* GIVEN MATERIAL

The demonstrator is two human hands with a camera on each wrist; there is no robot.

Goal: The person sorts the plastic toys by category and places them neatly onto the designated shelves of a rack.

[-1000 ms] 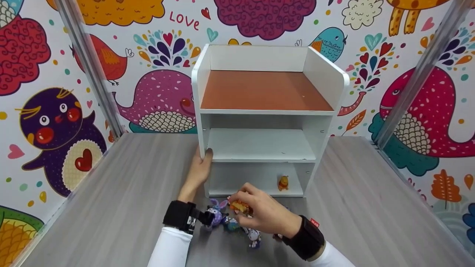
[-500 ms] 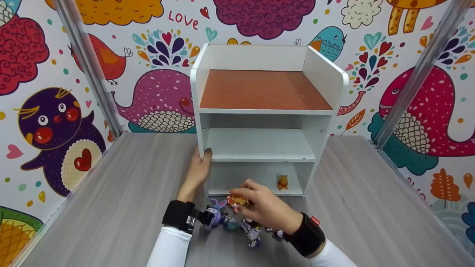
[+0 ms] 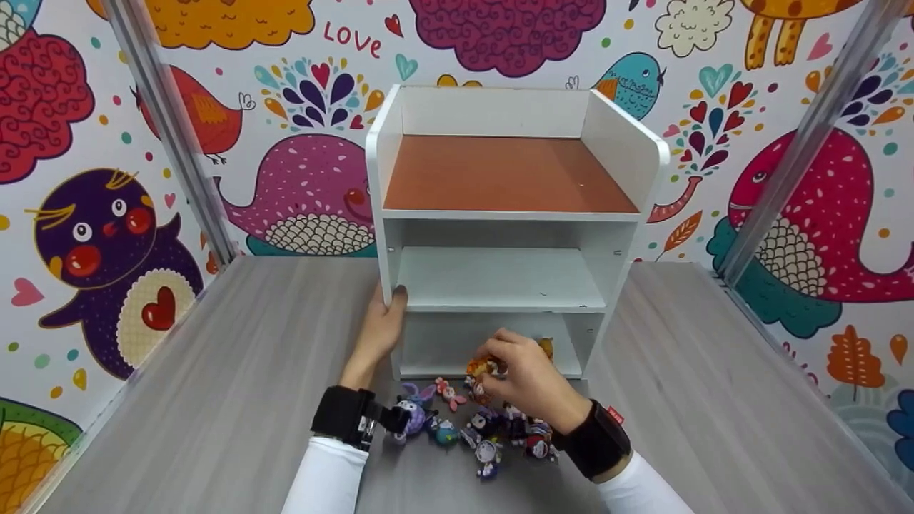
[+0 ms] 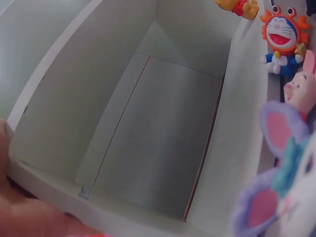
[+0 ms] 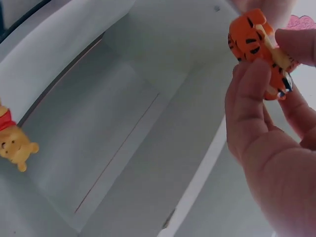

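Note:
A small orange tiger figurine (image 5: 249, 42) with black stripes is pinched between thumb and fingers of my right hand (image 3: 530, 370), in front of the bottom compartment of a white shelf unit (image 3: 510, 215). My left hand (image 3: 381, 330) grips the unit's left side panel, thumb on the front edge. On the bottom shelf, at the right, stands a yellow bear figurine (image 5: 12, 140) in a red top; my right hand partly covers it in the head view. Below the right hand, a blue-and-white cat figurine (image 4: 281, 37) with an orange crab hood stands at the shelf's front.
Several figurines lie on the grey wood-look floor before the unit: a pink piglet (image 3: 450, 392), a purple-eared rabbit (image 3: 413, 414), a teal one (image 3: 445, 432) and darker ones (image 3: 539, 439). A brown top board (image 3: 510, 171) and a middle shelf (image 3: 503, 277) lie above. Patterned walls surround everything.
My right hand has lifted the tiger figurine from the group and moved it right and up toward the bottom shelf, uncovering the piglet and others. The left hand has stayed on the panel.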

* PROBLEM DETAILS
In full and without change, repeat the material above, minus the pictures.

* SOLUTION TO THIS TASK
The demonstrator is two human hands with a camera on each wrist; there is no robot.

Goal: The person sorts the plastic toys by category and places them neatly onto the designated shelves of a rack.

[-1000 ms] 
[-500 ms] 
[+0 ms] 
[+0 ms] 
[+0 ms] 

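Note:
A small orange tiger figurine (image 5: 249, 42) with black stripes is pinched between thumb and fingers of my right hand (image 3: 530, 370), in front of the bottom compartment of a white shelf unit (image 3: 510, 215). My left hand (image 3: 381, 330) grips the unit's left side panel, thumb on the front edge. On the bottom shelf, at the right, stands a yellow bear figurine (image 5: 12, 140) in a red top; my right hand partly covers it in the head view. Below the right hand, a blue-and-white cat figurine (image 4: 281, 37) with an orange crab hood stands at the shelf's front.
Several figurines lie on the grey wood-look floor before the unit: a pink piglet (image 3: 450, 392), a purple-eared rabbit (image 3: 413, 414), a teal one (image 3: 445, 432) and darker ones (image 3: 539, 439). A brown top board (image 3: 510, 171) and a middle shelf (image 3: 503, 277) lie above. Patterned walls surround everything.
My right hand has lifted the tiger figurine from the group and moved it right and up toward the bottom shelf, uncovering the piglet and others. The left hand has stayed on the panel.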

This finishes the response to the exercise.